I too have  recently been diagnosed with PV and feel the same as you, a bit lost as to what the future is

I went through tests for this years ago. Before i get too deep into it, my turned out to be secondary polycythaemia, caused by chronic dehydration. Basically, used to drink heavily, and never drank a drop of water. Then one day i found a small lump in my groin, and got sent off to hospital. The lump turned out to be a superficial blood clot. I was very lucky, that's where the clot decided to appear. Because it was superficial, no blood thinning treatment was required. But my red blood count was all over the place, and it was causing my blood to thicken as i simply had too much red blood cells.

Anyway, during the whole diagnosis process, i was freaking out. Google wasn't really a thing back then, and what little information i could find on the net all looked bad.
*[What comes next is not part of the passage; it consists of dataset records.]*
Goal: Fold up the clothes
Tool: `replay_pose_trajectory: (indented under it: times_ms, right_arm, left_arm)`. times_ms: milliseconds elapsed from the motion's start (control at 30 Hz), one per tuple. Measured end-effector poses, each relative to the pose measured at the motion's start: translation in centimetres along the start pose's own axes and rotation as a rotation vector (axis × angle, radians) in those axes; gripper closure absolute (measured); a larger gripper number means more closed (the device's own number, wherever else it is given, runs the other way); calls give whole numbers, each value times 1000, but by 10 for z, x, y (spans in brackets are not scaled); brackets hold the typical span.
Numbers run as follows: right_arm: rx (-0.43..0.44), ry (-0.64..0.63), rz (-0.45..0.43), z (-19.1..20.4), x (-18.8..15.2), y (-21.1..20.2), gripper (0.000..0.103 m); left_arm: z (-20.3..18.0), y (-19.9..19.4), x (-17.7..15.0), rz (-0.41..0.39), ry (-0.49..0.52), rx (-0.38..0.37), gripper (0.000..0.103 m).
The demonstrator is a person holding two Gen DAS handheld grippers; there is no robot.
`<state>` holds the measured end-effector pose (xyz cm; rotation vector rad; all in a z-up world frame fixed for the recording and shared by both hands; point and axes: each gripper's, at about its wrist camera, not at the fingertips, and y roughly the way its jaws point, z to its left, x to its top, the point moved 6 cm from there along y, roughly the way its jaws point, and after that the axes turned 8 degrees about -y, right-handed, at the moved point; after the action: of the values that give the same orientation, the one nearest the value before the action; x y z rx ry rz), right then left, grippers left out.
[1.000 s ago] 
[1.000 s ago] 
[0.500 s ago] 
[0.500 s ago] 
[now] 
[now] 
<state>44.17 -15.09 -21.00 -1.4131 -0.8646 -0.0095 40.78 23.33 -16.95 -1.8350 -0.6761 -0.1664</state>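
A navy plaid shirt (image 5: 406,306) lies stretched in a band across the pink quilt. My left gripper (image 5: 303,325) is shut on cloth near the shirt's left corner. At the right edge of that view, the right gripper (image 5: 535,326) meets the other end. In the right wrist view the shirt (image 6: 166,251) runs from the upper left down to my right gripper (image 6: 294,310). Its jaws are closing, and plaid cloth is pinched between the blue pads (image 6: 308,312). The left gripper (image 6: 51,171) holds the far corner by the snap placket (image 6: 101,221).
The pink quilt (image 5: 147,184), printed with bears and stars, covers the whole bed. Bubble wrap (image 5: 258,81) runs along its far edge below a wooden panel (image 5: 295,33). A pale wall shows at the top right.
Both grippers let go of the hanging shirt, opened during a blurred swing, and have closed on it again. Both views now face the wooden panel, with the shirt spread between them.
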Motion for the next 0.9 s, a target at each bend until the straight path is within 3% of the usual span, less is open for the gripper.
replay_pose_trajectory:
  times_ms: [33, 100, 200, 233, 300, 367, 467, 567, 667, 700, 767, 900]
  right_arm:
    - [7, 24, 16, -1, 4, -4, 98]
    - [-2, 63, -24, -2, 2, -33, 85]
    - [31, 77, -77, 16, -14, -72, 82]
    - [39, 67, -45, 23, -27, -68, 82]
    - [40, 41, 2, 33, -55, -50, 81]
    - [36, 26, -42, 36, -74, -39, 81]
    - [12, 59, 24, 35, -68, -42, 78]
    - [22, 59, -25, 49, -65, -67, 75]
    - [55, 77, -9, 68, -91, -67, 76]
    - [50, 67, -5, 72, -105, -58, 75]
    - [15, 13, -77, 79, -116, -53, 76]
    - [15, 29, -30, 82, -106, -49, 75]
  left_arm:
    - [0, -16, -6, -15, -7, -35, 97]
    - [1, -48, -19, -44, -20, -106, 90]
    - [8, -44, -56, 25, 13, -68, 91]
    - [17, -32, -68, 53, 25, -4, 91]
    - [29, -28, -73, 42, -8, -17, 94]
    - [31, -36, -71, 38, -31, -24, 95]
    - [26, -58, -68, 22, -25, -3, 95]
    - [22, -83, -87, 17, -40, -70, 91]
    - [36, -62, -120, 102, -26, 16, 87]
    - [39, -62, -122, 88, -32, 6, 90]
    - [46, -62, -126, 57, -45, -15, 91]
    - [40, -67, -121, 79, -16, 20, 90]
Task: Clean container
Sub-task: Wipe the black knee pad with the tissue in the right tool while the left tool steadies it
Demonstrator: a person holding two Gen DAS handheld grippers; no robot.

But during one particularly bad appointment, the haematologist asked me "how would you react if you had been diagnosed with type 2 diabetes". I shrugged my shoulders and said I'd probably be ok with that rather than polycythaemia. She said the reality is, not many people really get ruffled with a type 2 diabetes diagnosis because it's so prevalent. But she said if i got diagnosed with polycythaemia, and someone in the next room got diagnosed with diabetes at the same time, at the same age, and all things were equal, I'd out live the diabetic patient easily. Those people who tend to struggle with polycythaemia tend to have coexisting morbidities or are at a very advanced age. Most people with the condition tend to die with polycythaemia, not from polycythaemia.